Sebenarnya aku sudah dapat menduganya, hidupku tidak akan pernah tenang dan hatiku akan selalu diliputi ketakutan karena aku harus selalu melarikan diri dari kejaran orang-orang yang ingin menangkapku. Sesuatu yang wajar bagiku jika orang-orang yang mengejarku dan begitu ingin menangkapku tidak lain adalah para prajurit istana. Namun kini aku sungguh tidak dapat mempercayai apa yang tengah menimpaku ini. Aku harus melarikan diri dari kejaran orang-orang yang ingin menangkapku dan menyerahkanku sebagai persembahan.

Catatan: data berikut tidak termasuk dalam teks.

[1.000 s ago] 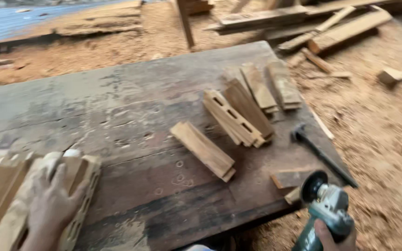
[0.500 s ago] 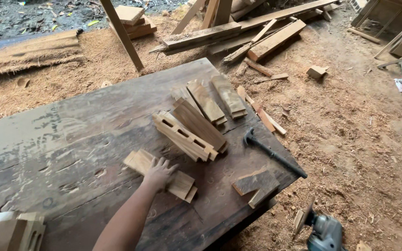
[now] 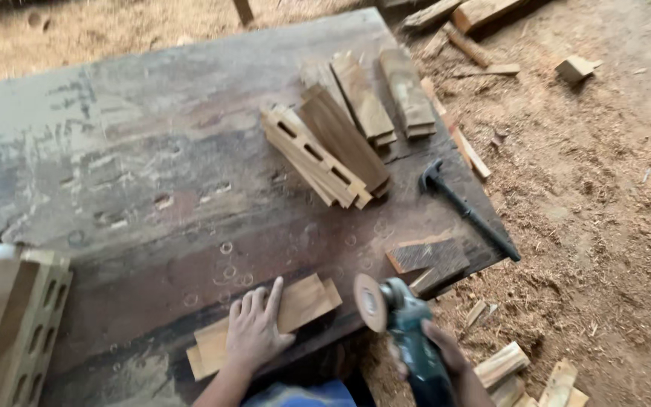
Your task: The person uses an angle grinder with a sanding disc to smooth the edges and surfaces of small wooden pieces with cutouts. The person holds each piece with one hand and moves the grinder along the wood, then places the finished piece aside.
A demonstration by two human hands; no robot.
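Note:
My left hand (image 3: 254, 332) lies flat on a short stack of wooden slats (image 3: 307, 298) at the near edge of the worn wooden workbench (image 3: 152, 151). My right hand (image 3: 442, 350) grips a dark green angle grinder (image 3: 404, 328). Its round sanding disc (image 3: 369, 303) faces the right end of the slats, a little apart from them.
More slotted wooden pieces (image 3: 318, 151) and plain slats (image 3: 386, 94) lie at the bench's far right. A black hammer (image 3: 465, 211) and a wood block (image 3: 427, 256) sit near the right edge. Slotted pieces (image 3: 16, 332) are stacked at the left. Offcuts (image 3: 521, 373) litter the sawdust floor.
My left hand has drawn the slats from mid-bench to the near edge. The grinder has come up from below the bench to beside the slats' end.

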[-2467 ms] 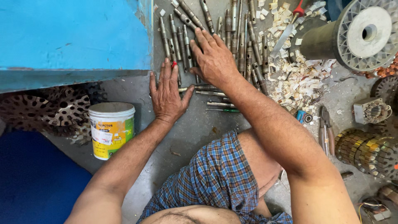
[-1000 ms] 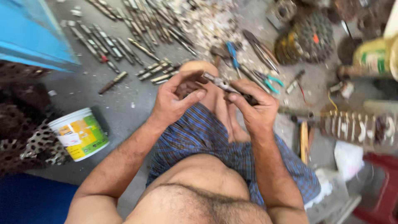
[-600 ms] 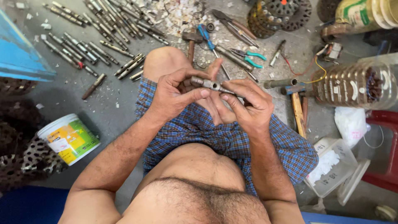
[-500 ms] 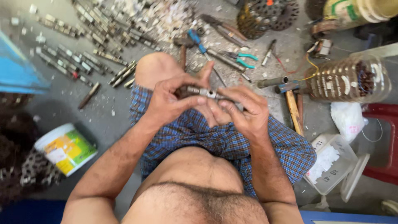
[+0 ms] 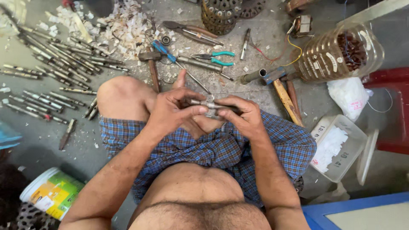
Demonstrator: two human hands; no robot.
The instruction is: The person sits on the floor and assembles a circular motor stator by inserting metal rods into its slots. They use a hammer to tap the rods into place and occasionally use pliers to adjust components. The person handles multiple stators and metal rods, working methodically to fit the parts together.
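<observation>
Both hands grip one short metal shaft (image 5: 209, 103) above the lap: left hand (image 5: 172, 111) pinches its left end, right hand (image 5: 240, 117) wraps the right. Loose shafts (image 5: 51, 64) litter the floor far left; pliers (image 5: 215, 57) beyond.

My fingers cover most of the metal shaft (image 5: 209, 103), so I can only see its middle and not its ends. The paint bucket (image 5: 50, 194) at near left is cut by the bottom edge, and the red stool (image 5: 390, 108) runs off the right edge.
</observation>
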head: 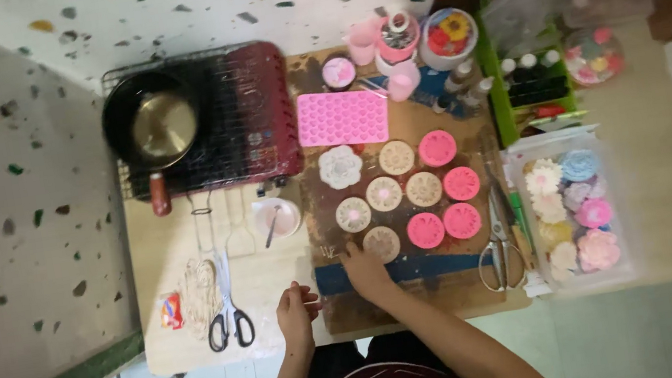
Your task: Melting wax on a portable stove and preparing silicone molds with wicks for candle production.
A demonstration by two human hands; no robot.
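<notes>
Two hands are at work near the bottom centre of the frame. My right hand [364, 271] reaches forward onto the brown board [425, 296], fingers bunched and pressed against the near edge of a round cream mould [382, 244]; whether they pinch it or only touch it I cannot tell. My left hand [296, 310] rests just left of the board on the pale table [273, 271], loosely curled and holding nothing.

Beyond the cream mould, toward the middle of the frame, lie more round moulds in rows: cream ones [384, 194] on the left and pink round moulds [461, 220] on the right. Above them sits a pink rectangular tray mould [342, 117].

Left of my left hand, black-handled scissors [229, 318] lie on the table, and a small white bowl [277, 216] stands above them. In the upper left of the table a dark pan [153, 123] sits on a red stove [257, 116] under a wire rack. At the right edge of the board lies a second pair of scissors [499, 246], and beside it a clear box [573, 210] holds flower-shaped pieces in pale colours.
</notes>
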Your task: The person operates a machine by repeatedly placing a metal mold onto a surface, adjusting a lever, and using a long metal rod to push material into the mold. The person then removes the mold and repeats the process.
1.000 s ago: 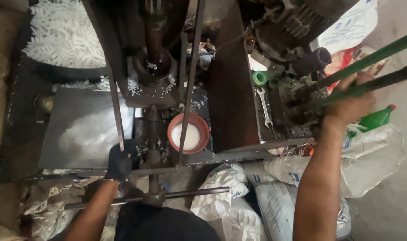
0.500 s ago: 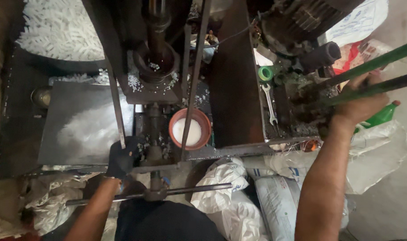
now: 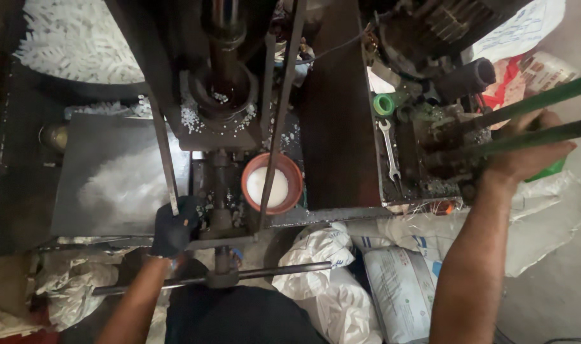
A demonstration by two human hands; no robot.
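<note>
My left hand, in a dark glove, is closed around the lower end of a slanted metal rod at the front of a dark press machine. My right hand grips two long green bars that run off to the right. Between the hands sits an orange bowl holding white powder, crossed by a thin rod. White granules lie around the machine's round die.
A grey sloped tray dusted with white powder lies on the left. A spanner and a green cap rest on the machine's right side. White sacks are piled below. A horizontal handle bar crosses near my body.
The view has shifted slightly. My left hand stays on the slanted rod and my right hand stays on the green bars, which sit a little lower in view.
</note>
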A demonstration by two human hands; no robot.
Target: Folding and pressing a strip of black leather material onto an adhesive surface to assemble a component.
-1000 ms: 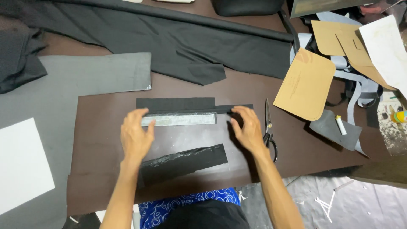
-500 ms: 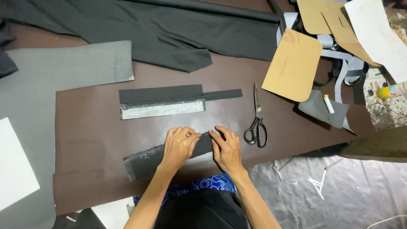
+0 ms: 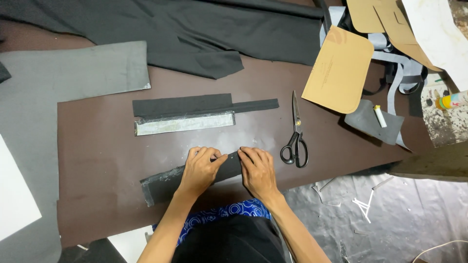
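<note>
pressing flat under both hands' spread fingers (image 3: 212, 157), a dark fabric strip (image 3: 161, 184) lies between left hand (image 3: 201, 170) and right hand (image 3: 258, 169)

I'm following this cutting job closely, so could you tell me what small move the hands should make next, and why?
Probably slide the left hand leftward along the dark strip, pressing it flat. Both hands, the right hand too, are bunched at its right end, while the left end lies uncovered on the brown board.

Both hands (image 3: 229, 168) hide the dark strip's (image 3: 163, 185) right end, seemingly.
</note>
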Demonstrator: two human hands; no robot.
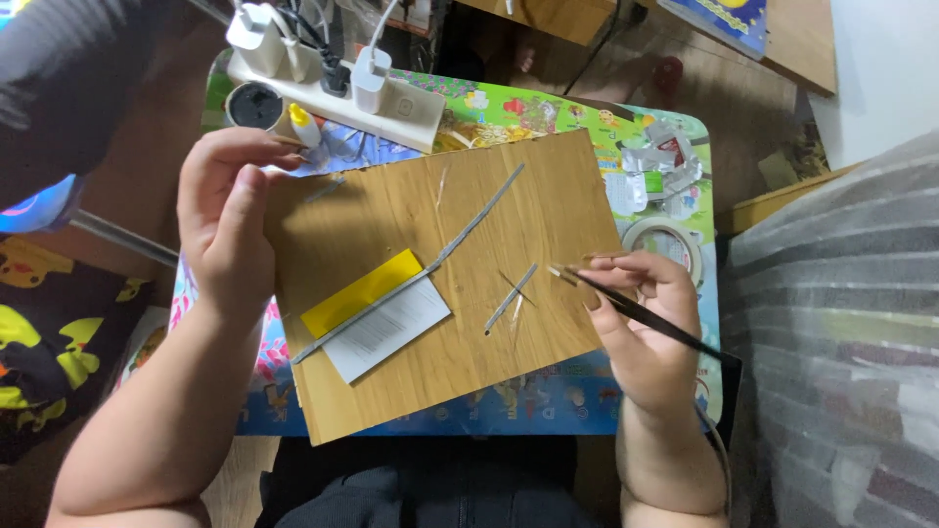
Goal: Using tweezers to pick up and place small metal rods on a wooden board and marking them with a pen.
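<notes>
Seen from above: right hand point(641, 313) pinching a thin dark brush point(636, 311) between thumb and fingers, bristle tip aimed left over a wood-grain board point(548, 210) lying on the colourful worktop point(675, 132). Left hand point(223, 210) raised at the board's far-left corner, fingers curled and pressed round a small glue bottle with a yellow cap point(298, 124). Between the hands, on the board: a long thin silver strip point(460, 235) running diagonally, a shorter silver strip point(511, 296) just left of the brush tip, and a yellow card point(360, 291) lying on a white printed slip point(386, 330), both nearer the left hand. Beyond the left hand, at the worktop's far edge: a white power strip point(337, 93) with chargers plugged in, and a dark round pot point(254, 105) just beside the glue bottle. Beyond the right hand: a roll of tape point(667, 240) touching the board's edge, and crumpled foil wrappers point(660, 161) farther off.
</notes>
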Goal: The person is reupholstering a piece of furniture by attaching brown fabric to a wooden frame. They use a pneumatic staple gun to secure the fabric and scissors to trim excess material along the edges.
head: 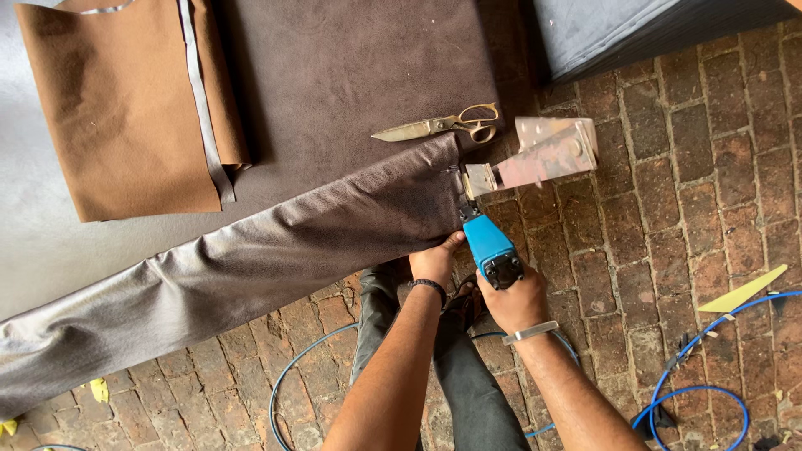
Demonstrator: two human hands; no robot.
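Dark brown leather (251, 250) is stretched over the edge of an upholstered piece, hanging down its side in a long glossy fold above the brick floor (668, 209). At the corner, the left hand (434, 260) grips the lower edge of the leather, fingers (451, 243) curled tight around it and pulling it taut. Just beside it, the right hand (514, 301) is clenched around the handle of a blue pneumatic staple gun (491, 250), whose nose presses against the leather at the corner. A metal bracket-shaped leg (543, 154) juts out from the same corner. Brass-coloured scissors (443, 127) lie closed on top of the dark upholstered surface, near the corner. Farther left, a folded piece of tan leather (117, 108) rests on top. A blue air hose (702, 367) loops across the bricks.
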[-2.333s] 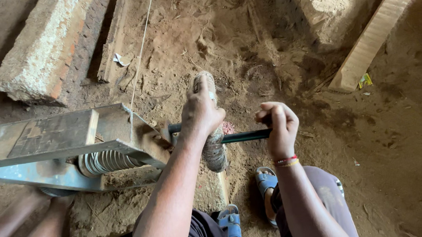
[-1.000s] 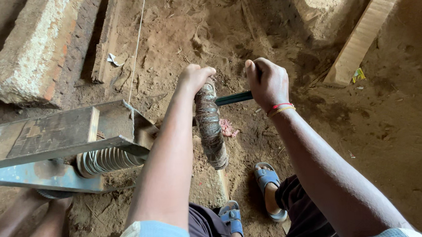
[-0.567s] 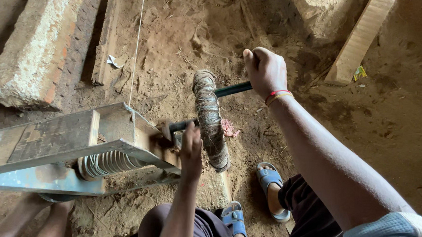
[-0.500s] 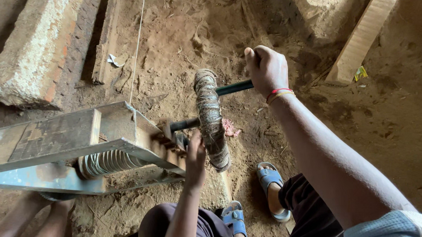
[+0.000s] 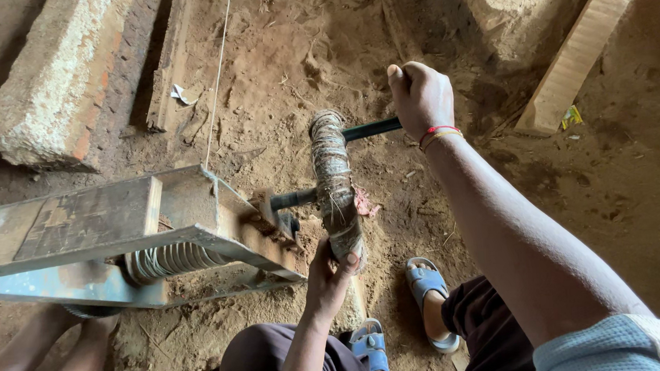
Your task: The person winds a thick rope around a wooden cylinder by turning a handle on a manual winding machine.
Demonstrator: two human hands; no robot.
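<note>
Two hands grip a crank: the right hand (image 5: 420,98) is fisted around the dark handle bar (image 5: 371,129), and the left hand (image 5: 328,272) curls under the lower end of the wrapped crank arm (image 5: 334,184) between them. Left of that hand sits a metal frame (image 5: 122,234) with coiled wire (image 5: 170,259). Sandy dirt floor (image 5: 293,59) lies beyond, with a concrete block (image 5: 46,80) far left.

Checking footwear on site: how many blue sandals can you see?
2. One blue sandal is below the wrapped crank handle; the other is at the bottom edge, partly hidden by a knee.
</note>
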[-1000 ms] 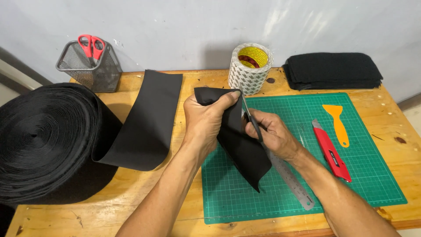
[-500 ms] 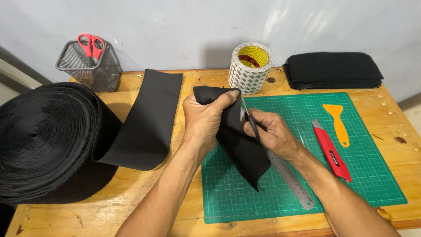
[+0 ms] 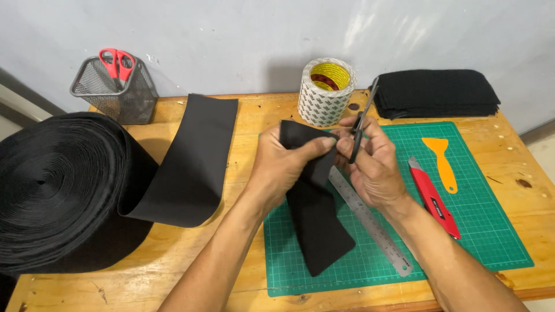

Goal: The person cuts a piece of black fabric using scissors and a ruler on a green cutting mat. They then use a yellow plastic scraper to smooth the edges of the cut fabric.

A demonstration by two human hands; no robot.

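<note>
Over the green cutting mat on the wooden worktop, my left hand pinched the black fabric strip's top edge, just beside my right hand, which was closed around dark scissors.

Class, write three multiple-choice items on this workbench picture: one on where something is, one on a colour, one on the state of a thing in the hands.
1. Where do the red-handled scissors stand?
A. In the mesh pot at the back left
B. On the green cutting mat
C. On the stack of black pieces

2. What colour is the scraper on the cutting mat?
A. Blue
B. Orange
C. White

3. How is the black strip held?
A. Lying flat, untouched
B. Rolled up on the big roll
C. Top end pinched in the left hand, the rest hanging to the mat

Answers:
1. A, the red handles stick out of the mesh pot by the wall.
2. B, it lies orange beside the red utility knife.
3. C, the left thumb and fingers clamp its upper end, while the right hand holds dark scissors beside it.
</note>
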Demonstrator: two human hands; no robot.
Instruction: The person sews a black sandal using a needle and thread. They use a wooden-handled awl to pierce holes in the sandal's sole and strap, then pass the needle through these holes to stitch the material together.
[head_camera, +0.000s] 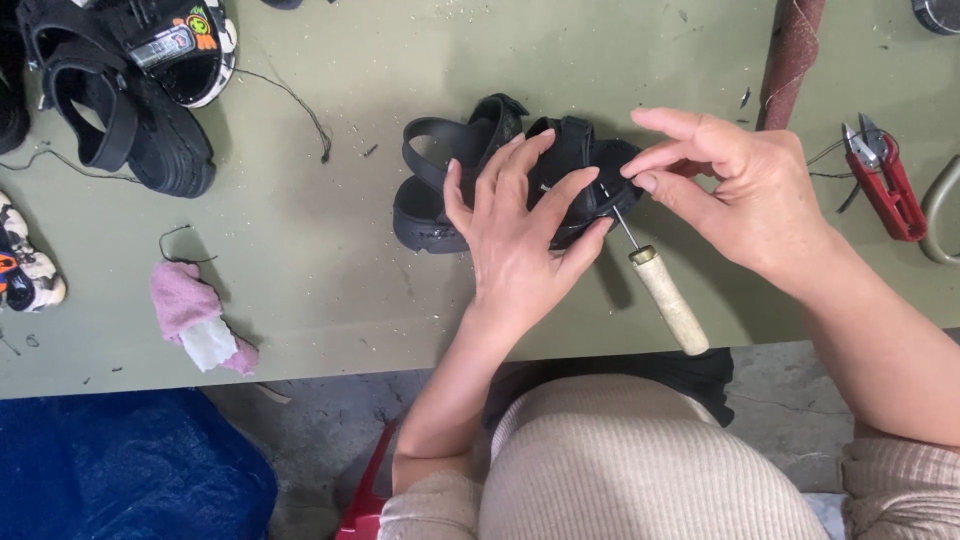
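Observation:
A small black sandal (440, 190) lies on the green table (330, 270), near its front edge. My left hand (520, 235) rests over the sandal and grips its front straps. An awl with a pale wooden handle (670, 300) sticks out of the sandal's toe end, its metal shaft pushed into the strap. My right hand (745, 190) is just above the awl, thumb and forefinger pinched at the sandal's edge; I cannot see whether they hold a thread.
Black sandals (130, 90) lie at the far left, with a patterned shoe (25, 270) at the left edge. A pink and white rag (195, 320) sits front left. Red thread snips (885, 180) and a brown roll (790, 55) lie to the right. Loose black threads (300, 110) trail across the top.

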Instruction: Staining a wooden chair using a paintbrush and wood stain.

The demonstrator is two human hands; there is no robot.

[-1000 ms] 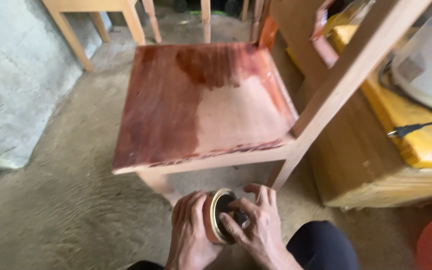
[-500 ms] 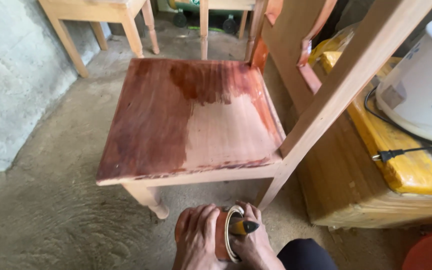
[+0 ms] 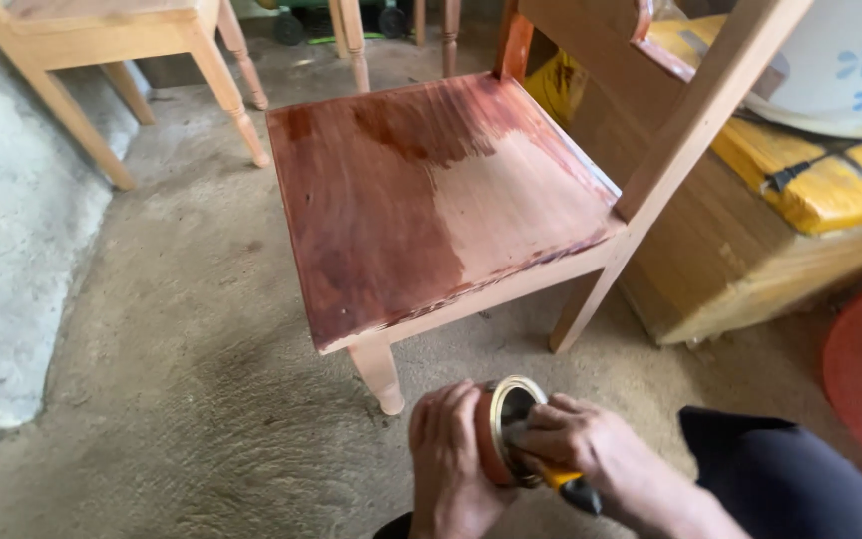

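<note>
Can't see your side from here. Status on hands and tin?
Left hand grips tin, tilted. Right hand dips a yellow-handled tool in it. Chair seat partly stained. Chair leg beside tin, not touching.

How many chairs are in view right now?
2, maybe more. The part-stained chair stands in front of the hands; a bare wooden chair shows at top left, cut off by the frame. Turned legs at the top edge may belong to another, mostly hidden.

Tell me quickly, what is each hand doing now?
Left hand: closed around the small round can.
Right hand: closed on a yellow-handled tool at the can's open top.
</note>
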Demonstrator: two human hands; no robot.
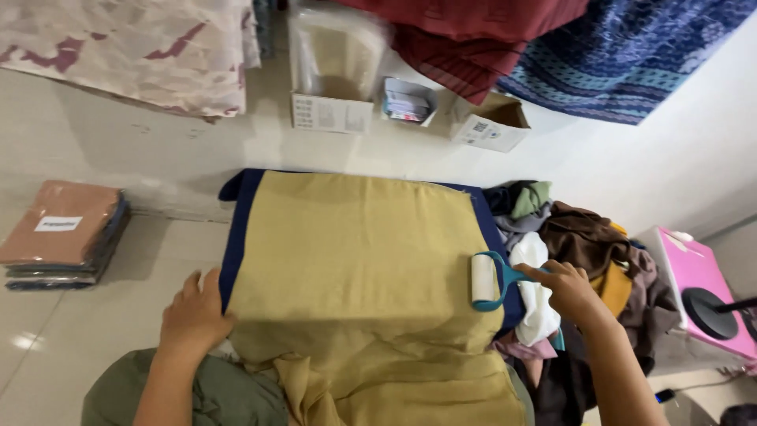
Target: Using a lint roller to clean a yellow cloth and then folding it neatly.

Di tengah-tengah ketakutan yang kini kurasakan, pikiranku tidak bisa lepas dari perkataan Josh dan Lily beberapa jam yang lalu.
"Tolong gantikan Renata, ikutlah bersama mereka."
Perkataan mereka sudah sangat membuatku memahami situasi yang sedang aku alami. Mereka memintaku untuk menggantikan Renata menjadi persembahan untuk ketiga penyihir jahat itu, Khadgar, Mage dan Lyon. Aku sangat memahami ketakutan yang kini tengah dirasakan oleh Josh dan Lily. Kini aku pun mengerti alasan para penduduk desa berkumpul dan memaksa masuk ke dalam rumah Josh dan Lily. Mereka pastilah ingin menangkapku.
"Tolonglah kami, Giania."
Bahkan Josh pun memohon padaku. Melihat kesedihan dan ketakutan di wajah mereka, aku sangat tersentuh dan ingin sekali bisa membantu mereka. Setidaknya membantu mereka demi membalas kebaikan yang telah mereka berikan padaku. Namun jika aku ingin membantu mereka, artinya aku harus menyerahkan hidupku untuk dijadikan persembahan. Sejujurnya di dalam pikiranku, tidak pernah membayangkan akan mengorbankan nyawaku seperti itu. Bukan untuk menjadi persembahan alasan aku melarikan diri dari istana.
"Giania, kita pergi dari sini!!"
Zero menarik tanganku, aku ingin menuruti perkataannya. Tetapi di saat yang bersamaan aku tidak tega meninggalkan Josh dan Lily. Entah apa yang akan terjadi pada mereka jika aku melarikan diri?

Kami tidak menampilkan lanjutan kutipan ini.